Aim of the exercise:
Please transcribe the data below exactly. Leave the pictures out.

Dataset excerpt:

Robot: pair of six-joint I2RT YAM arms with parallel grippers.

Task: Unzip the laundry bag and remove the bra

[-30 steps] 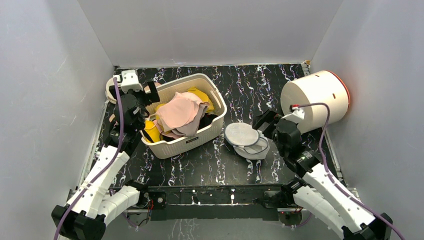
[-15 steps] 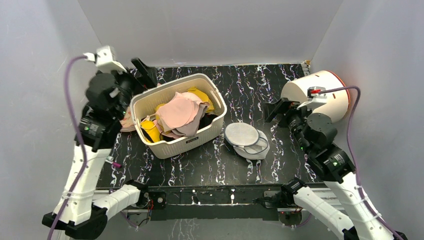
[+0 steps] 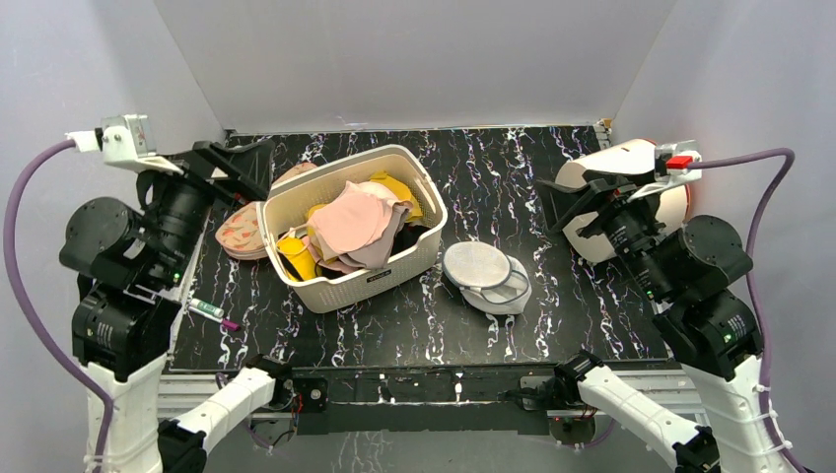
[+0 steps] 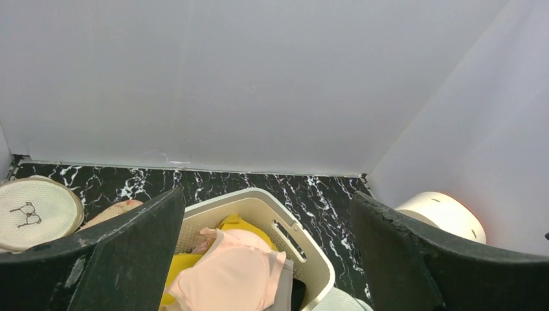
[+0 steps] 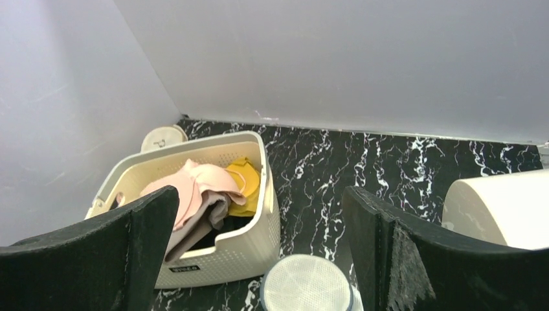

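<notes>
While left end effector (image 3: 237, 168) and right end effector (image 3: 577, 204) gape empty, unzipping seems unstarted.
Next: reach the laundry bag (image 3: 485, 276) and find its zip.

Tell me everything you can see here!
Table: one, black marble, under everything.
Basket: one, cream, left of the middle.
Bra: one, pale pink, top of the basket's pile.
Yellow clothing: some, bright yellow, in the basket.
Laundry bag: one, whitish mesh, right of the basket.
Patterned disc: one, pink, left of the basket.
Disc with bra symbol: one, cream, far left corner.
Drum: one, cream, on its side, far right.
Pen: one, green and pink, near the left edge.
Left gripper: one, black, open, raised at left.
Right gripper: one, black, open, raised at right.
</notes>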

Exercise result:
Robot: pair of six-joint I2RT YAM arms with parallel grippers.

Task: Unzip the laundry bag and remove the bra

[-30 steps] 
[-15 steps] 
[+0 steps] 
[+0 steps] 
[+0 steps] 

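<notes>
While left end effector (image 3: 237, 168) and right end effector (image 3: 577, 204) gape empty, unzipping seems unstarted.
Next: reach the laundry bag (image 3: 485, 276) and find its zip.

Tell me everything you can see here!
Table: one, black marble, under everything.
Basket: one, cream, left of the middle.
Bra: one, pale pink, top of the basket's pile.
Yellow clothing: some, bright yellow, in the basket.
Laundry bag: one, whitish mesh, right of the basket.
Patterned disc: one, pink, left of the basket.
Disc with bra symbol: one, cream, far left corner.
Drum: one, cream, on its side, far right.
Pen: one, green and pink, near the left edge.
Left gripper: one, black, open, raised at left.
Right gripper: one, black, open, raised at right.
</notes>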

Nothing further remains in this exercise.